Divorce During Pregnancy: 6 Steps To Surviving With Courage And Confidence

Law Blog

Divorce can be a very drawn-out and stressful ordeal, but when you're pregnant, it's even harder to traverse the emotional roller coaster of separation. Anxiety, apprehension and even fear flood your being, because you have so much at stake, all while feeling precarious about your life, home, and what the future holds.

1. Make Sure Your Feelings Aren't Due To The Pregnancy

While you've probably thought the idea of divorce over carefully, it may be worth examining a second or even third time to make sure your emotions aren't being overrun by pregnancy hormones. Especially if this is your first child, you may not be familiar with the sometimes profound effect estrogen and progesterone have on your emotions. It's important to know, too, for your own peace of mind, that you're sure the marriage isn't what you want or won't otherwise work.

2. Have A Plan For Living In Place

At no time should you feel trapped in one place or unwanted in another; however, because you're expecting, you should be somewhere you feel totally safe and comfortable.

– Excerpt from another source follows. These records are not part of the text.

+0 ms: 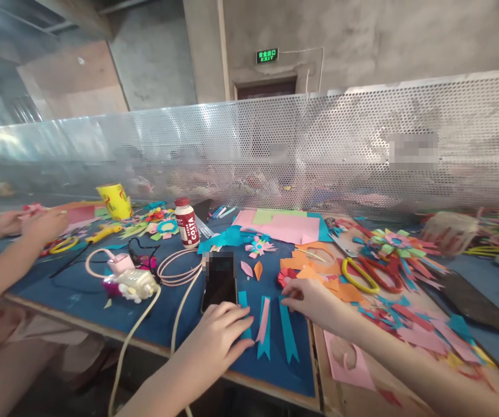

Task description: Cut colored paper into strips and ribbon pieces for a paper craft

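Three blue paper strips lie side by side at the table's front edge. My left hand (226, 333) is open and flat, its fingers resting over the left strip (244, 301) and partly hiding it. A narrow pink strip (264, 318) lies on top of the middle blue strip (267, 344), which has a notched lower end. My right hand (308, 295) pinches near the top of the right blue strip (290, 336), also notched. A dark phone (220, 284) lies just beyond my left hand. Beyond my right hand is a red paper flower (286, 277).
Yellow-handled scissors (359, 275), paper flowers (391, 243) and scraps crowd the right side. A Costa bottle (187, 223), coiled cable (180, 267) and power adapter (132, 284) stand left. Another person's hands (43, 226) work at far left. A perforated metal screen (215, 156) runs behind.
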`<state>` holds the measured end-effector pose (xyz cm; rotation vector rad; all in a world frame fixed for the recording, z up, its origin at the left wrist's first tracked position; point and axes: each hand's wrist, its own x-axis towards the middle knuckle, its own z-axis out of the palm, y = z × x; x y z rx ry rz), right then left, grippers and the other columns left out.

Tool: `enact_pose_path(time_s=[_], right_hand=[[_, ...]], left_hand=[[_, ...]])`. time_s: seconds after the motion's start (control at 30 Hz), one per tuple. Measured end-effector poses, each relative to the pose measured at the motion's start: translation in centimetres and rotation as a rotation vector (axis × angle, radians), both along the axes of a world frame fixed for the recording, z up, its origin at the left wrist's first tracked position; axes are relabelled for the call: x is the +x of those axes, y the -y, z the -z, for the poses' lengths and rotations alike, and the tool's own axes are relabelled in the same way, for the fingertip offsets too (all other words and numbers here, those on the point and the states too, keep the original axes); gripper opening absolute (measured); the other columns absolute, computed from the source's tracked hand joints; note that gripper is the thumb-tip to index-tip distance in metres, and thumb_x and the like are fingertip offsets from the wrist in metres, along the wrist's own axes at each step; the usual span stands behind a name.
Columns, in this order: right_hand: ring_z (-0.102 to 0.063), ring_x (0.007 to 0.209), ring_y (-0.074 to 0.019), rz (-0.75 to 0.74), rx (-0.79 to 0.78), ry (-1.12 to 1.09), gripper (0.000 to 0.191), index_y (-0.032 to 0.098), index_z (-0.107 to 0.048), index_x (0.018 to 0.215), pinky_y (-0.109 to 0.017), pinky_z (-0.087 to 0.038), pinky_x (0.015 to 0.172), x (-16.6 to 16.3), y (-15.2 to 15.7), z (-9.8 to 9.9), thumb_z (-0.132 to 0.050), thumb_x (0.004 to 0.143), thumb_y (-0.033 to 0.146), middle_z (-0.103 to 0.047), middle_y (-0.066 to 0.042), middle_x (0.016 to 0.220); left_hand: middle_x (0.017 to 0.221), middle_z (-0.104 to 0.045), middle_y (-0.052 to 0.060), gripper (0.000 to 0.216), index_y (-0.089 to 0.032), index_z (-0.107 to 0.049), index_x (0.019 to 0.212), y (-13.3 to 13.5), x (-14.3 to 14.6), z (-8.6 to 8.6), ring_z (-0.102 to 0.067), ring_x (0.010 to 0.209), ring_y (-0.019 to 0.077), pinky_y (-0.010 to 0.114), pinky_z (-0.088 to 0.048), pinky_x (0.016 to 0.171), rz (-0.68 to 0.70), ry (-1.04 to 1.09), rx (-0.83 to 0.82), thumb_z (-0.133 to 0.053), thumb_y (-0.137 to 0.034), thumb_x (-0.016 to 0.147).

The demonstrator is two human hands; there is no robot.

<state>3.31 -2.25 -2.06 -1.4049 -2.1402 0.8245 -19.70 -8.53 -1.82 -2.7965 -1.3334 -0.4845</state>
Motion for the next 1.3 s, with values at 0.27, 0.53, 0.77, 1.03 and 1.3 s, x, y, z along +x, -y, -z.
enact_pose_path(time_s=[0.27, 0.53, 0.77, 1.03, 1.3], right_hand=[[-0.058, 0.092, -0.0215, -0.195, 0.55, 0.384, 0.025, 0.024, -0.061, 0.105, -0.033, -0.049, 0.075, 0.3, 4.4, -0.1, -0.051, 0.082, 0.024, -0.065, -0.007, 0.101], [-0.056, 0.099, -0.0244, -0.192, 0.682, 0.348, 0.026, 0.024, -0.063, 0.106, -0.043, -0.046, 0.085, 1.0, 4.7, 1.7, -0.052, 0.082, 0.026, -0.065, -0.004, 0.107], [-0.057, 0.101, -0.0256, -0.221, 0.747, 0.392, 0.032, 0.024, -0.059, 0.113, -0.047, -0.047, 0.086, 0.8, 5.0, 1.6, -0.05, 0.083, 0.028, -0.063, -0.003, 0.112], [-0.051, 0.111, -0.0279, -0.302, 0.642, 0.378, 0.034, 0.03, -0.055, 0.118, -0.054, -0.04, 0.092, -0.1, 5.7, -0.7, -0.042, 0.086, 0.028, -0.057, 0.003, 0.122], [-0.042, 0.12, -0.0234, -0.393, 0.461, 0.335, 0.032, 0.027, -0.057, 0.113, -0.047, -0.03, 0.101, -0.7, 4.1, -1.3, -0.039, 0.088, 0.023, -0.055, 0.001, 0.125]], left_hand=[[0.118, -0.06, 0.003, 0.031, -0.027, -0.058, 0.114, 0.2, -0.6, 0.2, -0.051, 0.11, 0.0209, 0.038, -0.045, 0.092, 0.014, 0.068, -0.043, -0.052, -0.029, 0.084], [0.123, -0.055, 0.004, 0.028, -0.026, -0.06, 0.11, 0.2, -0.6, 0.6, -0.05, 0.11, 0.0211, 0.04, -0.043, 0.093, 0.012, 0.077, -0.017, -0.049, -0.025, 0.085], [0.126, -0.053, 0.003, 0.035, -0.028, -0.05, 0.123, 0.3, -0.5, 0.1, -0.046, 0.116, 0.0202, 0.037, -0.042, 0.094, 0.006, 0.045, -0.046, -0.044, -0.028, 0.088], [0.132, -0.048, 0.005, 0.044, -0.03, -0.04, 0.131, 0.8, -0.6, -0.6, -0.033, 0.128, 0.0258, 0.046, -0.032, 0.1, 0.15, 0.003, -0.118, -0.046, -0.032, 0.087], [0.127, -0.053, 0.004, 0.036, -0.031, -0.049, 0.123, 0.9, -0.6, -0.6, -0.039, 0.124, 0.0236, 0.044, -0.031, 0.1, 0.21, -0.055, -0.12, -0.043, -0.034, 0.088]])
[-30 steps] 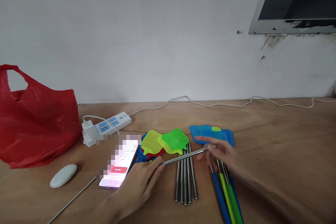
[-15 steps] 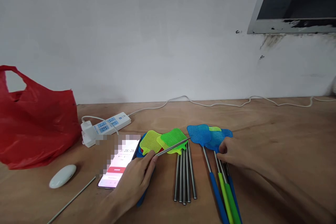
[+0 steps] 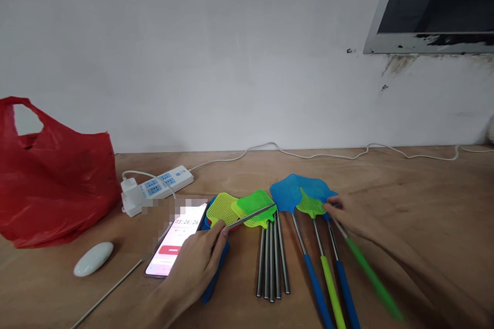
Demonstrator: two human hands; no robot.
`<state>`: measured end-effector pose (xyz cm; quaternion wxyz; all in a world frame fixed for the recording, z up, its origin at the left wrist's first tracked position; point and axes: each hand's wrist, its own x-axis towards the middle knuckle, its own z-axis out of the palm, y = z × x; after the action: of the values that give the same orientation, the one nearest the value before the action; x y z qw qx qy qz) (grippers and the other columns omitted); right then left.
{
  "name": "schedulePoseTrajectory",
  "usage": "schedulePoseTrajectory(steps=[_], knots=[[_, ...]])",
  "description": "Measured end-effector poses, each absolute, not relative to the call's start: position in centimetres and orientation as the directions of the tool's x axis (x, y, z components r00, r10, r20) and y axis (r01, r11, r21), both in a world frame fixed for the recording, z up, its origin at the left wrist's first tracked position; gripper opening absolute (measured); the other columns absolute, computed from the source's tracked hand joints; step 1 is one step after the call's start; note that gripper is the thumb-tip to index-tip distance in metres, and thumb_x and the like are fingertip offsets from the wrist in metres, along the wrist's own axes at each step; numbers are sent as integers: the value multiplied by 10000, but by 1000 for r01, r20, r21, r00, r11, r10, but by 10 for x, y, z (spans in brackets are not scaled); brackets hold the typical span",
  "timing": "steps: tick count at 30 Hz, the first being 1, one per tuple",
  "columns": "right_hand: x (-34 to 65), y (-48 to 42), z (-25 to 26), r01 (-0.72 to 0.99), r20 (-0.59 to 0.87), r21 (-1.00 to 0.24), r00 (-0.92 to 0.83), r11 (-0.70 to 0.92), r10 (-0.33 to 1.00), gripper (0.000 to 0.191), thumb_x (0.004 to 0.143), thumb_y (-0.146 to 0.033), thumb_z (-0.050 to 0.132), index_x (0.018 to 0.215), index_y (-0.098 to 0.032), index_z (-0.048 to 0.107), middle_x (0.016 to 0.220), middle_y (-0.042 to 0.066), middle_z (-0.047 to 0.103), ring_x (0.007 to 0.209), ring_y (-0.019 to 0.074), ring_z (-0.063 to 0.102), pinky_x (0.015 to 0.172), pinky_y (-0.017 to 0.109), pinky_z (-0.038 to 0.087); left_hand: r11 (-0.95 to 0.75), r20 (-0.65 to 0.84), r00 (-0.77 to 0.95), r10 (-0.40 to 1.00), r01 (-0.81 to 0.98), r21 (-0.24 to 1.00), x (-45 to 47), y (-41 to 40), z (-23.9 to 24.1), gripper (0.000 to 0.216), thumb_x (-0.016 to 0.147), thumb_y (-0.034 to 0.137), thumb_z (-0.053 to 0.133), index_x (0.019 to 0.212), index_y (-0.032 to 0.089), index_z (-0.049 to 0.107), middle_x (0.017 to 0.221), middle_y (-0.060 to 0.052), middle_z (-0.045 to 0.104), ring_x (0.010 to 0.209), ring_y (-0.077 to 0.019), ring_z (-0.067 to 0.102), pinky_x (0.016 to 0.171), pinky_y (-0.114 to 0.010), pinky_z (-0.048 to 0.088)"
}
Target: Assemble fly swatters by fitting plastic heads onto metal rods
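Note:
My left hand (image 3: 198,257) is closed around a thin metal rod (image 3: 252,216), whose far end reaches right over the green fly swatter heads (image 3: 257,203). Below those heads, several bare metal rods (image 3: 272,262) lie side by side. My right hand (image 3: 343,213) pinches the metal shaft of a green-handled fly swatter (image 3: 372,277); its grip is blurred, and I cannot make out its head. Left of that hand lie fly swatters with overlapping heads: a blue-handled one (image 3: 316,285), a yellow-green one (image 3: 330,288) and another blue-handled one (image 3: 346,288).
A lit phone (image 3: 179,236) lies beside my left hand, with a white oval object (image 3: 93,259) farther left. A red plastic bag (image 3: 57,185) and a white power strip (image 3: 170,180) stand near the wall. A white cable (image 3: 316,156) runs along the table's back.
My right hand has drawn the green-handled swatter out to the right, its handle swinging away from the others. The swatter heads there have shifted and spread. My left hand stays put with the rod.

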<state>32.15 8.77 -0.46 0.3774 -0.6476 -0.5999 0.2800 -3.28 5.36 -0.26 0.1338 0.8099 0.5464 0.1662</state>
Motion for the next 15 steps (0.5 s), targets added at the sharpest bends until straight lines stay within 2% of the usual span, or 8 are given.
schedulePoseTrajectory(steps=[2, 6, 10, 15], knots=[[324, 91, 3, 422, 115, -906, 188, 26, 975, 346, 718, -494, 616, 516, -228, 526, 480, -33, 467, 492, 150, 443, 463, 263, 295, -365, 123, 345, 930, 845, 391, -33, 53, -1, 378, 1036, 381, 182, 817, 253, 462, 661, -16, 607, 637, -253, 624, 584, -318, 326], [315, 88, 13, 118, 84, -991, 253, 56, 964, 404, 751, -578, 597, 575, -244, 453, 454, -72, 356, 401, 108, 318, 394, 242, 238, -379, 116, 362, 925, 852, 362, -32, 52, 2, 387, 1036, 375, 178, 812, 250, 468, 689, -28, 629, 661, -258, 637, 592, -322, 331], [301, 83, 16, -109, 54, -991, 230, 81, 972, 428, 700, -598, 668, 597, -241, 455, 458, -86, 338, 382, 85, 255, 362, 221, 203, -388, 126, 367, 922, 866, 316, -32, 52, 2, 398, 1039, 364, 171, 824, 247, 486, 679, -32, 643, 658, -258, 648, 585, -321, 335], [299, 82, 13, -251, 23, -965, 198, 74, 980, 445, 667, -586, 741, 605, -230, 481, 458, -100, 336, 363, 67, 243, 333, 199, 198, -405, 118, 387, 914, 881, 246, -33, 53, -2, 396, 1035, 338, 191, 861, 229, 530, 742, -67, 690, 706, -285, 676, 596, -333, 360]])
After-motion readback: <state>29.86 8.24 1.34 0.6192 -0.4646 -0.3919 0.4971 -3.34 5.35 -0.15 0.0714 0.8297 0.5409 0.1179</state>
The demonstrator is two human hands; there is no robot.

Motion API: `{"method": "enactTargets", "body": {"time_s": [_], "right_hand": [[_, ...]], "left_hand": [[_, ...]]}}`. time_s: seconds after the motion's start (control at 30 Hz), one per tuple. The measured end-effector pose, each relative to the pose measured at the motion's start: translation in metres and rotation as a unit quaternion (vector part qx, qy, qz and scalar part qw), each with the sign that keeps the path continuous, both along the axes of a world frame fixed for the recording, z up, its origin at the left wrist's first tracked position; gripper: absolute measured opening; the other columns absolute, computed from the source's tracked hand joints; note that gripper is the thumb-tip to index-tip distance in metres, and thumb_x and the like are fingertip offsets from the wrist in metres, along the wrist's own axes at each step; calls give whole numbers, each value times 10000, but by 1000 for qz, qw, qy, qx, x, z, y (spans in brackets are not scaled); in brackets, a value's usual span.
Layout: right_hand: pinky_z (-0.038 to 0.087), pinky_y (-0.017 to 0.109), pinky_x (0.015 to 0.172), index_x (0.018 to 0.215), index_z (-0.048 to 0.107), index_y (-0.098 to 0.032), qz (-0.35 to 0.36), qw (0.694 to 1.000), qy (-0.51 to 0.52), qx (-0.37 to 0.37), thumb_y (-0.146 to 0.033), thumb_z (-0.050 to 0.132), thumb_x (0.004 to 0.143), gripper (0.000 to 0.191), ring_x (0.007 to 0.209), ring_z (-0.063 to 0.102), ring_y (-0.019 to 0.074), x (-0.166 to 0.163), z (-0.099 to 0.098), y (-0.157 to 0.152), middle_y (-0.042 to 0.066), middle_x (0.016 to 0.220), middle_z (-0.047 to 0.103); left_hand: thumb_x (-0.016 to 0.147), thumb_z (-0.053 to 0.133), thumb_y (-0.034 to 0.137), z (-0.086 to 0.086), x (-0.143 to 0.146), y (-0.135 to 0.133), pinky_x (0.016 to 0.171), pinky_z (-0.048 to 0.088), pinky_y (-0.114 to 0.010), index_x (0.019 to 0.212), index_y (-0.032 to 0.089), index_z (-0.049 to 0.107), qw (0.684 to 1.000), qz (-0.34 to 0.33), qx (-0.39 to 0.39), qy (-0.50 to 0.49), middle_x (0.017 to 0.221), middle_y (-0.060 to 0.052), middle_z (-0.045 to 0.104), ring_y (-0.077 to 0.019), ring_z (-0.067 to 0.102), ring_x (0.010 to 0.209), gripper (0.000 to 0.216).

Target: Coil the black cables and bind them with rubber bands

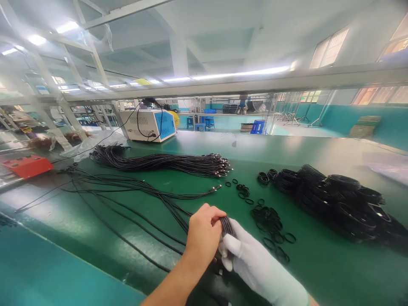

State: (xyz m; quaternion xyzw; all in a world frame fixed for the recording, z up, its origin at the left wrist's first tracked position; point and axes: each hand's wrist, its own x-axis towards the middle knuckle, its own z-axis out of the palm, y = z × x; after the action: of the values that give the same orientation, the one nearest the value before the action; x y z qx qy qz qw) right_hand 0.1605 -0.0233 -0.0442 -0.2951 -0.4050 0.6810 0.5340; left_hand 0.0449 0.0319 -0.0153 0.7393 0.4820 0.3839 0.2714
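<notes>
My bare left hand (204, 233) closes its fingers and thumb on the top of a coiled black cable (227, 226). From the other side, my right hand (247, 253), in a white glove, wraps round the same coil. Metal connector ends (219, 271) show just below the hands. Several loose black cables (174, 208) trail away to the left over the green table. To the right of my hands lies a heap of small black bands (267, 219), with single ones scattered around it.
A long bundle of straight black cables (165, 165) lies across the table behind my hands. Coiled cables (334, 204) are piled at the right. At the back stands a white and blue box-shaped machine (148, 125); a red device (28, 165) sits at the left.
</notes>
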Motion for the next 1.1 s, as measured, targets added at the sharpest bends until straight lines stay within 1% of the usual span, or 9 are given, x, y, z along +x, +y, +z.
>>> {"method": "enactTargets", "body": {"time_s": [0.1,0.2,0.33,0.47,0.7,0.8,0.9,1.0,1.1], "right_hand": [[362,245,524,1019,502,-151,39,991,109,-69,-460,474,872,343,571,478,114,2,2,5,23,713,525],[429,282,553,978,532,-128,59,980,148,-116,-527,366,898,440,635,531,148,5,3,8,61,751,548],[489,327,633,1158,513,-153,77,985,138,-73,-369,474,890,347,775,562,172,9,4,5,78,932,541],[493,362,712,1278,458,-200,94,986,131,-35,-226,516,838,444,878,562,195,12,7,1,92,1134,481],[464,379,723,1337,387,-130,43,998,44,-10,-178,442,839,504,721,587,176,7,2,1,95,868,602],[466,364,718,1283,450,-129,60,994,89,-17,-200,504,813,478,788,565,185,7,2,4,94,941,564],[469,363,692,1171,525,-112,94,985,134,-53,-308,446,880,360,803,560,203,9,0,7,94,922,545],[467,363,684,1066,553,-116,109,975,170,-91,-345,352,925,336,816,550,206,11,-3,8,92,907,536],[465,375,735,1084,536,-133,94,977,175,-77,-319,384,923,290,868,527,200,11,-2,6,85,945,518]], "left_hand": [[682,448,21,5,0,6,582,442,-208,766,217,681,999,-23,-2,41,727,24,550,-103,558,649,315],[676,447,23,8,-1,9,580,437,-208,772,213,672,997,-33,0,69,730,23,542,-105,554,654,310],[674,462,47,10,-4,13,575,431,-215,729,204,652,996,-22,-3,84,703,27,536,-106,553,631,252],[688,471,73,9,-10,18,602,438,-218,738,205,641,996,-9,-3,92,715,28,562,-107,566,647,221],[679,485,81,11,-15,21,588,396,-230,700,203,610,989,23,10,146,691,30,552,-116,540,634,176],[669,486,86,16,-11,18,555,342,-248,642,200,575,982,42,21,183,667,27,525,-126,506,596,147],[680,492,91,21,-6,14,548,324,-255,650,210,577,976,31,31,213,695,22,536,-134,514,592,149],[711,517,113,26,-5,8,599,380,-251,778,239,616,976,-24,41,214,790,19,584,-148,565,678,174],[756,518,125,25,-9,2,652,428,-240,949,251,609,980,-54,54,182,907,12,612,-147,585,755,248]]}}
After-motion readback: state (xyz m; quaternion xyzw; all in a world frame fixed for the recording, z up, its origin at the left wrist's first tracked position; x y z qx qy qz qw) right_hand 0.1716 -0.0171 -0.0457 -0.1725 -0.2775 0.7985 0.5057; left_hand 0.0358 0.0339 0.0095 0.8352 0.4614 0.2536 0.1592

Whether you plan on staying in your current home or not, have a good idea where you're going to spend the next few months and beyond.

You'll need access to health care, no matter where you go, and most OB/GYN offices can guide you in terms of making tough decisions on living arrangements, especially if you don't feel safe around your spouse or for any other reason want that extra push of independence. Confide in your doctor about the divorce and don't be afraid to mention if things get too chaotic or stressful at home as you go through the divorce.

3. Talk Things Over With A Confidant

A close friend or relative should be sought, as you don't want to feel alone, right now especially. Talk your feelings over, sorting through them as you go or just blurting out whatever comes to mind. Divorce is not a light and easy matter, nor is bringing a child into the world as a single mother. Rely on a trusted person you know will have your back, no matter what.

4. Find A Divorce Attorney

After the certainty of your decision has set in, you need to talk to a divorce attorney. If someone you know can recommend one, that's a great place to start, but if you're beginning your search from scratch, have a set criteria for what you want, including the location(s) of their office(s), hours available and financial arrangements. You want an experienced lawyer who can get you through the process as easily as possible for you, no matter how amicable the divorce is or isn't.

Your ideal match might be a female who has had a few children herself, or it could be an up-and-coming go-getter, just starting out. Keep an open mind and choose based not just on your initial impression of the person, but on their ability to get things done for you.

5. Establish A Plan With Your Spouse For Co-Parenting

Unless you're forced to avoid contact with your spouse, such as in the case of domestic violence, the two of you must sit down and discuss the role that each of you will play in the baby's life. Hopefully, custody and care can be agreed upon, but if not, you can simply contact your divorce lawyer or conduct these sessions with your spouse in the presence of counsel.

Because you are pregnant, working out the legal aspects of your divorce, including custody and child support, may be complicated. Your lawyer will explain the options available to you and your spouse, according to the State laws that govern your area.

6. Keep Your Support Network Strong

Starting with your divorce lawyer, you need to be surrounded by people you know you can count on. Look up divorce support online for groups you might anonymously chat with or if you're so inclined, search for in-person gatherings. At the very least, have a close circle of friends and/or family who will stand by you through both the pregnancy and the divorce. While you may want to be strong and independent, some form of support is essential for your well being and the baby's, especially considering what you're going through.

Gather the strength and courage you need to move forward and onto the next chapter in your life. With the help of a good divorce lawyer and the comfort of family and friends, you and your baby will be just fine.